Apart from our daily lectures and workshops, we also got to enjoy what Copenhagen has to offer. The team at Copenhagen Business School did a superb job to planning social and cultural events for us to enjoy daily. From a canal boat tour to an evening in Tivoli Gardens, we saw some of Copenhagen’s most iconic landmarks. In the evenings, we let off some steam over dinner and drinks, connecting with our peers on a more personal level. Maybe it was our shared experience as student leaders, but the friends we made over those short days will last a lifetime.
Leaving the conference four days later, I felt incredibly inspired and motivated. I had learned so much in just a few short days that it is hard to put it all down into words. The main thing I learnt was to think outside of the box. Whether it has to do with how businesses are run or how to lead a group of students, there is always a different way to think about the problem.

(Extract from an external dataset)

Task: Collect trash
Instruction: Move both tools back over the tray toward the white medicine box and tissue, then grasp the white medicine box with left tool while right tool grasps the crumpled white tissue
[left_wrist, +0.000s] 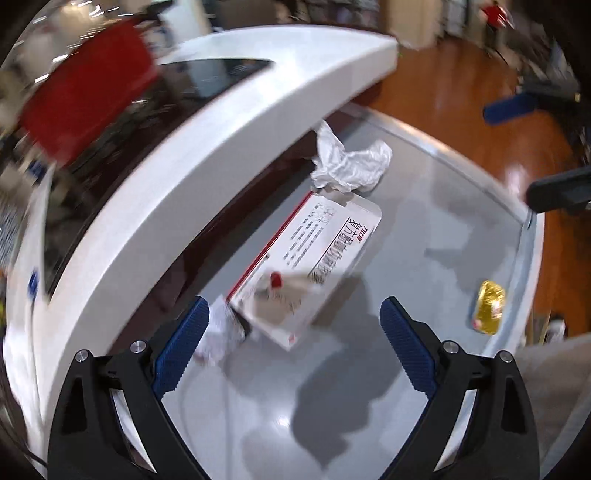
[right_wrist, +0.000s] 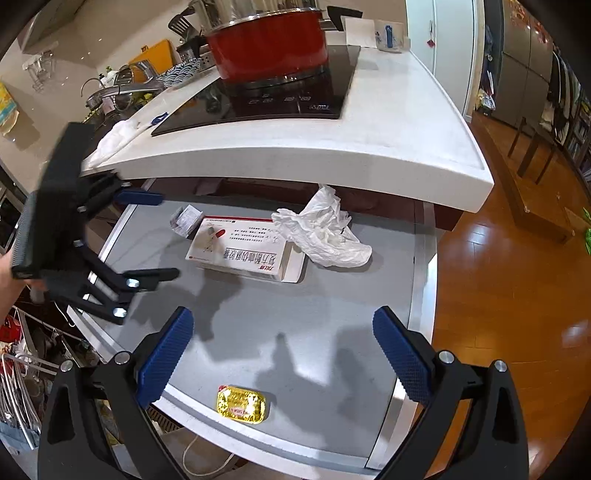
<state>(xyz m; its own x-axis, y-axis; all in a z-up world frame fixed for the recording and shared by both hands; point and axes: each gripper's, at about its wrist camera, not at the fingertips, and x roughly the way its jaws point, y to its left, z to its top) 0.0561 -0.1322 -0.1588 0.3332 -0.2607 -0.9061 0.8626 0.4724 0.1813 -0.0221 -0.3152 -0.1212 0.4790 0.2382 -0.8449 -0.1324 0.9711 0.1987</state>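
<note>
Four bits of trash on the grey table (right_wrist: 258, 325): box (right_wrist: 243, 251), tissue (right_wrist: 325, 236) touching its far end, a small paper wad (right_wrist: 186, 219) at its other end, gold wrapper (right_wrist: 241, 404) near my edge. Both grippers empty, fingers spread wide. Left gripper (left_wrist: 295, 332) hangs w/ the box's near corner between its pads, so prob. the box goes first; wad sits just beside the left pad (left_wrist: 181, 343). Right gripper (right_wrist: 282, 360) hovers above the wrapper, lined up for it. No bin in view, so drop spot unknown.
</note>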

At LSE, we should not be so reluctant to look at alternative forms of management – in fact, we should embrace them. In a world where our generation faces many social, political, and environmental problems, it might not be enough to just worry about financial returns. In addition, I learned that we as LSE students should take more advantage of conferences like these to connect with other business students from all over the world. We might be surprised at what we find!